"All seasons are beautiful for the person who carries happiness within." - Horace Friess

Tuesday, August 30, 2011

Personal Writing

I recently wrote this piece for my English course class. I thought it would be nice to share some of my personal writing with you.
(Please share some of your thoughts about this piece...) 




       Usually when someone asks me "Who are you?" the first word that comes to mind is artist. I am artist, eccentric, colorful being emerging herself in her creative ability. Many people would envision watching a painter in a frenzy creating vivid interpretation of life. Yes, that is a layer of who I am but also someone entangled in the beauty of life, exploring the capabilities of its pleasures. Life is art. I am constantly evolving, stretching, and eliminating the limitations of one's expectation of what is art.

        Over the summer, I spent time thinking and reflecting on how to break barriers within myself. Many evenings I spent journaling, mediating, and reading; searching for new ways to explore my mental being. I made some new discoveries such I have issues with anxiety. Anxiety has been the source of under achievements. The fear and tension weighs so heavy on the heart at times it is unbearable to move forward. There has been many opportunities overlooked because the lack of confidence. This is something I really regret. Unraveling the ties of this discovery was not comfortable at all but helpful insight. It begins to shape my outlook on myself.

         One thing I accomplished this summer that I am proud of was emerging back into the local art scene. After many conversations with friends and mentors, I decided it was time to face this fear of mines. An opportunity arose out of nowhere. The event was a live painting session at festival called Naturally Fly Detroit, dedicated to women of color with natural (non chemically straighten, i.e. curly) hair. I agreed to "perform" at time event. Sweaty hand palms, beads of sweat on my forehead and trembling, I went in thinking to myself, "How can do this?... Would they even like my artwork?"

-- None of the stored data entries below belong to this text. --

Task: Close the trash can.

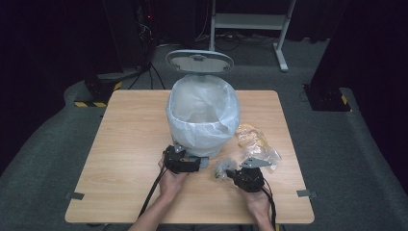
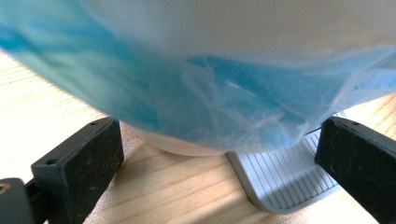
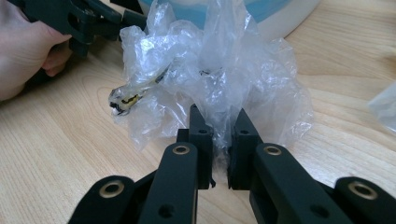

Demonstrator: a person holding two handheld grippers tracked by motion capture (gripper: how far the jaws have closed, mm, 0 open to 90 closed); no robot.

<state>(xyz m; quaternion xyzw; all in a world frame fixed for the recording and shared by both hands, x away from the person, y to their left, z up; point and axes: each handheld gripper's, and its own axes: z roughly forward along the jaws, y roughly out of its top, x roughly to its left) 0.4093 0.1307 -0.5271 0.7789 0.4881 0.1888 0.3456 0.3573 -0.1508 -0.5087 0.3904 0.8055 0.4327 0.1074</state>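
Right gripper [image 3: 218,121] clamped on crumpled clear wrapper [image 3: 219,88] on worktop [image 3: 70,154]; left gripper [image 2: 219,154] jaws apart beside bin pedal [image 2: 285,177]; no readable writing

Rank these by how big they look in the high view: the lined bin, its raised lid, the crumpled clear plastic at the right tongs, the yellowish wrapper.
1. Lined bin, largest.
2. Raised lid.
3. Yellowish wrapper.
4. Crumpled clear plastic, partly hidden by the right tongs, so its rank against the wrapper is unsure.

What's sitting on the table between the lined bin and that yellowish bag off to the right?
Nothing: in the high view the wood between the bin and the yellowish bag is bare tabletop.
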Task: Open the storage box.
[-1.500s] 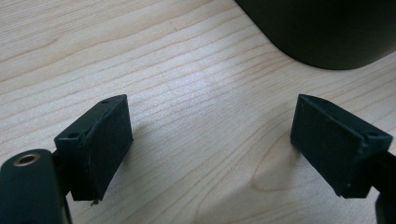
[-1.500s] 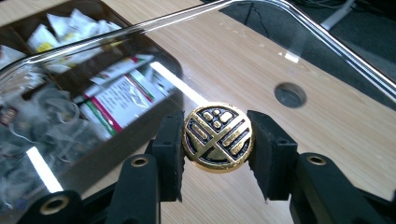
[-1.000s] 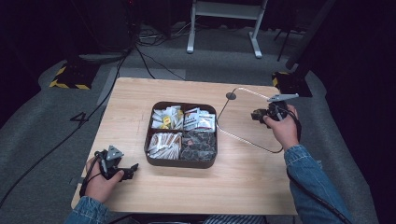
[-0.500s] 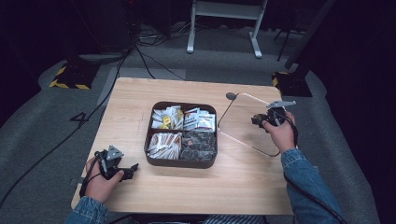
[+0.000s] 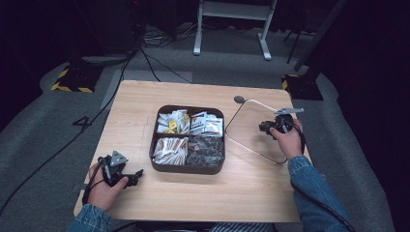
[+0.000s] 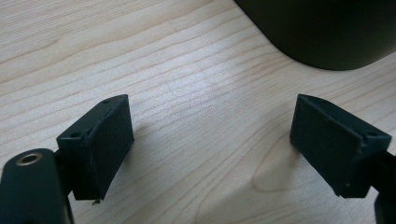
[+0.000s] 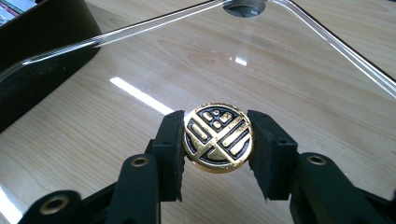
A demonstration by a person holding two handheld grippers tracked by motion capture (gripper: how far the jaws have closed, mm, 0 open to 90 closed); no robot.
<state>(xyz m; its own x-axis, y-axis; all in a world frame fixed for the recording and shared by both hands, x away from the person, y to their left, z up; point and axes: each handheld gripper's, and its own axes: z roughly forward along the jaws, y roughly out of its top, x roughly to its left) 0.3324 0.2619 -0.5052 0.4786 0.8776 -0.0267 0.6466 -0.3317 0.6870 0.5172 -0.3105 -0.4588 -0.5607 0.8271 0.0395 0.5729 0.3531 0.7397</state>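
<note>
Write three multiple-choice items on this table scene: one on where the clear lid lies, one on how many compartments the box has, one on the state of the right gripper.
1. Where does the clear square lid with the round gold-and-black knob lie?
A. On the box
B. On the table, right of the box
C. On the floor

2. How many compartments has the dark brown square box?
A. Two
B. Four
C. Six

3. How stands the right gripper?
A. Shut on the knob
B. Open over the bare table
C. Shut on a packet

Key: 1 B, the high view shows the lid flat on the light wooden table beside the box. 2 B, a cross divider makes four. 3 A, both pads press the knob's rim.
</note>
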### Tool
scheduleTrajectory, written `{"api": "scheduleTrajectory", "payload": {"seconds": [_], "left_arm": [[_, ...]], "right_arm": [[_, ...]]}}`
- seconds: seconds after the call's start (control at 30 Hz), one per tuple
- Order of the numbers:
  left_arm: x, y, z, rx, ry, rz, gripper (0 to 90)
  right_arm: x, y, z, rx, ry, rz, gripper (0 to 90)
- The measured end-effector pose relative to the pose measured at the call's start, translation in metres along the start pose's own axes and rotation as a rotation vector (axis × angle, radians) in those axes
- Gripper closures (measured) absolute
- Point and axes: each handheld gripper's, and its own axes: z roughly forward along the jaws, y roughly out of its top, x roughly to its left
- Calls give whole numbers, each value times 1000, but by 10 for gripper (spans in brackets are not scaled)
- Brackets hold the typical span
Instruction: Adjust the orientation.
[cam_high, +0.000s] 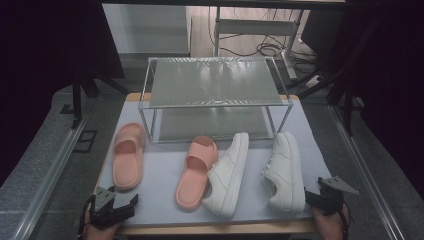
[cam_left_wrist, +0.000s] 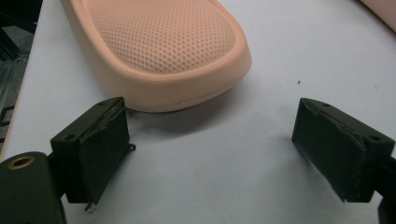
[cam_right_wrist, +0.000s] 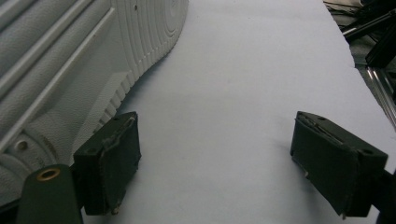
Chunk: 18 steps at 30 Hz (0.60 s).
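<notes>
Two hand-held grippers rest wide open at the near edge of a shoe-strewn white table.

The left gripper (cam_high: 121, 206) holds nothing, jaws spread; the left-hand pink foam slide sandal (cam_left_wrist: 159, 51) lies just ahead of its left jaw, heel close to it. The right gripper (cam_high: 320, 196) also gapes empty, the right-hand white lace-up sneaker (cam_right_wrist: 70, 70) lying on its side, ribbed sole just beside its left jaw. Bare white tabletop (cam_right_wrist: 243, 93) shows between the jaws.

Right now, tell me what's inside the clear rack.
The rack holds no shoes that I can see: its top shelf and lower level look bare. Glare hides part of the lower level.
</notes>
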Motion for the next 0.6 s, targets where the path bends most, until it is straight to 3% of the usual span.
{"api": "scheduleTrajectory", "payload": {"seconds": [0.6], "left_arm": [[-1,2,0,16,5,1,110]], "right_arm": [[0,0,0,0,1,-1,156]]}}
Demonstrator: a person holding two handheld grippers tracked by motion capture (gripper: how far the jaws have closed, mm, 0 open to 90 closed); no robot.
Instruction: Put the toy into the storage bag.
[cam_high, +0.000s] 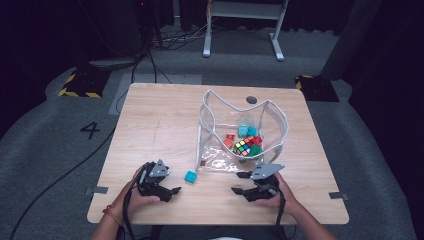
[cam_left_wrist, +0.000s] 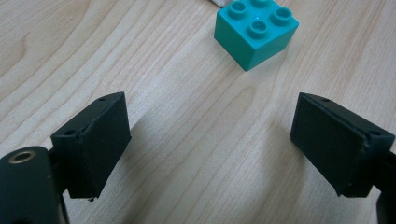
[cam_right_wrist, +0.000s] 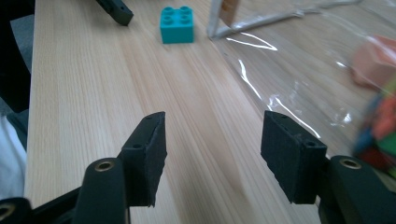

     While I painted quietly to myself, many participators admire the painting in progress. They asked questions about training, inspiration, and contact information. I was completely shocked! If I had let my fear dominated over me, I would have missed this lesson of life. There would not be progress to follow. Life's paint brush would be dry and my canvass would be empty. Now when people ask me what is my favorite piece of art? I respond that is a work in progress, my evolvement as a growing young woman, shaping and molding of myself. Yes, indeed I am artist and art.



2 comments:

  1. Hey C. I read through this. Although very insightful, I (being the writer than I am) picked up on prepositions missing and your tense changes frequently (from past to present, in the same sentence, most times). I love this though. It's a proper insight into you. I wany more!

    ReplyDelete
  2. You are certainly right! I need to do a better job of catching my errors. I will edit this soon. Thanks for the feedback!